The Draghi Power Triangle
Italy's new prime minister, Mario Draghi, is not solely someone whose credibility in financial markets can lower the Italian borrowing costs and boost Italian stock prices. As he showed in his maiden address, he is a student of history, with strong democratic values and strategic capabilities that Europe badly needs.
STANFORD – Mario Draghi’s first speech as Italy’s prime minister made clear that his national unity government will not only be about domestic Italian politics and policy reforms, but about Europe, too. Draghi has signaled nothing less than a dramatic reconfiguration of European policymaking, with major consequences for Europe and the European Union’s relations with Russia and the United States.

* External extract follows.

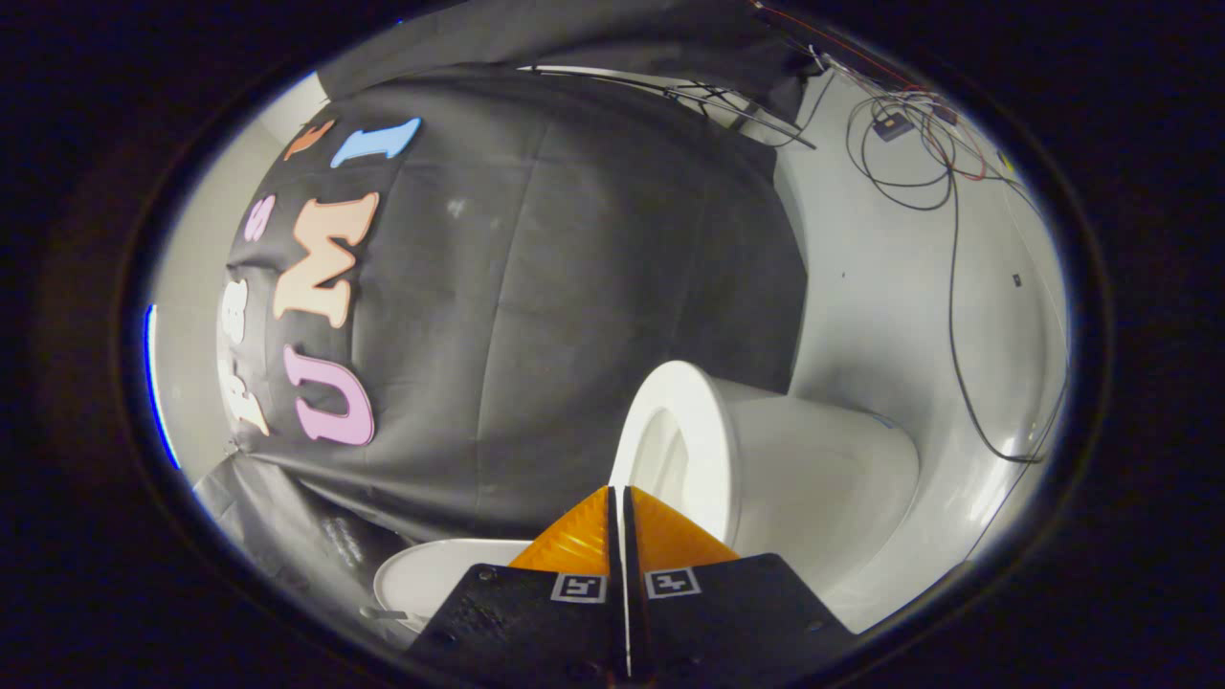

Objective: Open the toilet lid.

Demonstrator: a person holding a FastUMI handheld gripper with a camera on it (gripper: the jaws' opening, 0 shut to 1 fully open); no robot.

As prime minister, Draghi will be a member of the influential European Council; in fact, he should be one of its core leaders, along with his French and German counterparts, Emmanuel Macron and Angela Merkel. As Jörg Asmussen, a member of the European Central Bank’s executive board when Draghi was ECB president, put it shortly before Draghi’s installment, “European politics might shift into more of a triangle.”
Asmussen was right. In his maiden speech to Italian lawmakers, Draghi stressed that Italy would “need to better structure and strengthen the strategic and essential relationship with France and Germany.” Clearly, the reconfiguration of European politics will be a top priority for his government. “Without Italy, there is no Europe,” Draghi said.